--- Assignment ---
State the number of lines in these records that include the string "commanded", and say nothing more.

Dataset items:
=-=-=

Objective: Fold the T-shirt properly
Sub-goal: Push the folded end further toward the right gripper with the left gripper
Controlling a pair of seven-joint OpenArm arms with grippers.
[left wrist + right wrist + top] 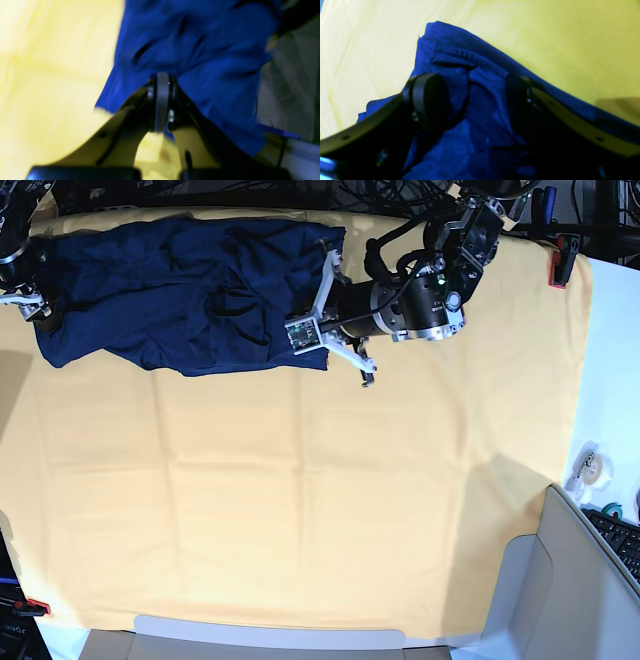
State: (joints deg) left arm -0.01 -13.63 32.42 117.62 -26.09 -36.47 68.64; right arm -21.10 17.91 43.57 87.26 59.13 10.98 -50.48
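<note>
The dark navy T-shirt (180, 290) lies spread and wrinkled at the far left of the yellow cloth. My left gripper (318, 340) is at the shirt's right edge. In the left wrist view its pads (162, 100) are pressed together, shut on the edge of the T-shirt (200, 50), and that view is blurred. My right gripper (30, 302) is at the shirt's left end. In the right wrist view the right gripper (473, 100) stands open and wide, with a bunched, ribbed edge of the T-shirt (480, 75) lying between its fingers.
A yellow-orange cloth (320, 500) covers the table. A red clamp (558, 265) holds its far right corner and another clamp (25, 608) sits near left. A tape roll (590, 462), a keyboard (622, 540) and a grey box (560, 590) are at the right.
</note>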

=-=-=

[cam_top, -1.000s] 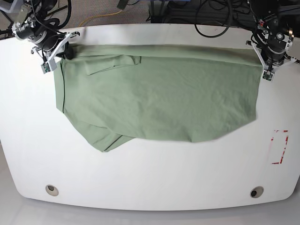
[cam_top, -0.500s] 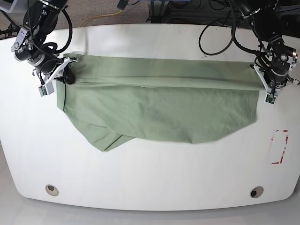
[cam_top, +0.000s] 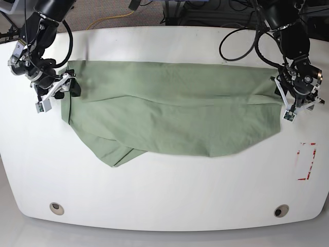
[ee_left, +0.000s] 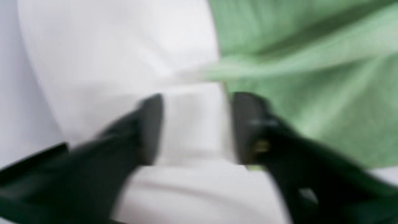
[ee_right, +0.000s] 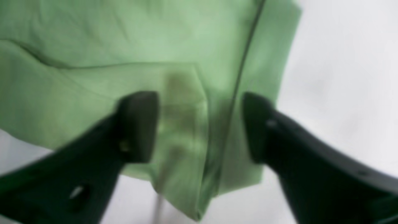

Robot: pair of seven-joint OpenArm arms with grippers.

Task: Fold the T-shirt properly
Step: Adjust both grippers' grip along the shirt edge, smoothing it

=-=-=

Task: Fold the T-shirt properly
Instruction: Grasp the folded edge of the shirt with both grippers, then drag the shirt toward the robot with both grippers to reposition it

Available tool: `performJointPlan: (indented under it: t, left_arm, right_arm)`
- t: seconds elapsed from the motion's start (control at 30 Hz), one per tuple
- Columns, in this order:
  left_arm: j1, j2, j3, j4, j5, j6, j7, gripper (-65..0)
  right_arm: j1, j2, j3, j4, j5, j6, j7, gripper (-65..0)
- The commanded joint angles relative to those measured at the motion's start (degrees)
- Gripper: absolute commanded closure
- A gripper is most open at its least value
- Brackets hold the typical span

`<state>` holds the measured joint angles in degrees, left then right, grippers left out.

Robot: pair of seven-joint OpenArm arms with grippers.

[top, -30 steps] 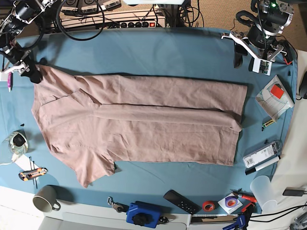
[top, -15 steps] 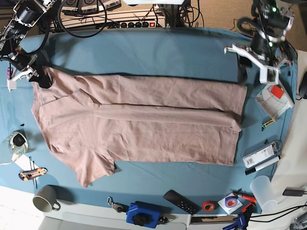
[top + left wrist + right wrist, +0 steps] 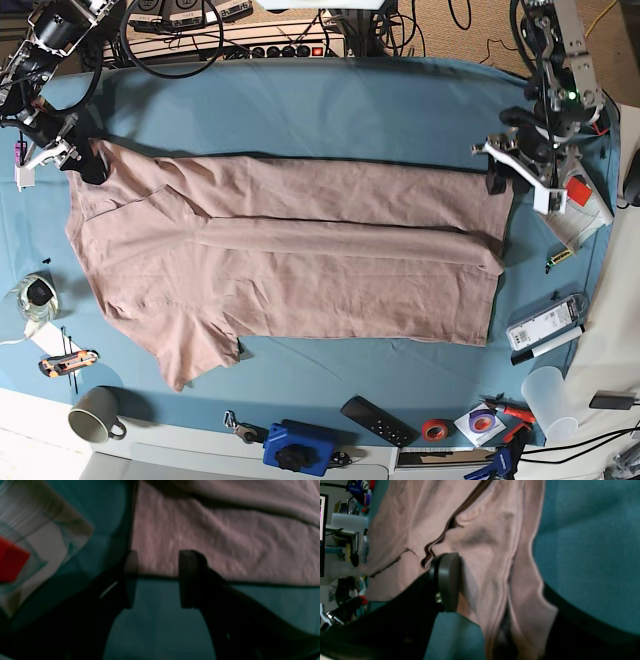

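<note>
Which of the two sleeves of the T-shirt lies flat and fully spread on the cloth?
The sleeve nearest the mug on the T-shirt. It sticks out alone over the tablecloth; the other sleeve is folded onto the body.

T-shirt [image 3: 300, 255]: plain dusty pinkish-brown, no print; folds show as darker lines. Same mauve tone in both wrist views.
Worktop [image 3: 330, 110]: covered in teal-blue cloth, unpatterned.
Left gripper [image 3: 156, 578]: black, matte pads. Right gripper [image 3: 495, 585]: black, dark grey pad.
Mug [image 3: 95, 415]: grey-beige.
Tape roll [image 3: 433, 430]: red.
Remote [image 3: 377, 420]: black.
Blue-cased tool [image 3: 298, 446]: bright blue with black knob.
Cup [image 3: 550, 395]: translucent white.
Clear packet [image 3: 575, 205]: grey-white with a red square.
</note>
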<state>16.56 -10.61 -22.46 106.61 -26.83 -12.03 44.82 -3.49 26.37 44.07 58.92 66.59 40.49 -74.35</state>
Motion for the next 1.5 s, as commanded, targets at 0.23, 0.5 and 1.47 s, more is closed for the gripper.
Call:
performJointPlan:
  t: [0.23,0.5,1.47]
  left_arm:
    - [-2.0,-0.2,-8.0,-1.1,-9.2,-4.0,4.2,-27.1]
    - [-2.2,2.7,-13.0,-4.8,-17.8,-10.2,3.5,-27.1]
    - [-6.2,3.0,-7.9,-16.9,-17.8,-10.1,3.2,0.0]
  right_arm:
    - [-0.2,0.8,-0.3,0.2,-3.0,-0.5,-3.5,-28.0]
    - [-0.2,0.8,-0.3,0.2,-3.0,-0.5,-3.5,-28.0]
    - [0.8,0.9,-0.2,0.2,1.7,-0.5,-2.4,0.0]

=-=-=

--- Response area ---
3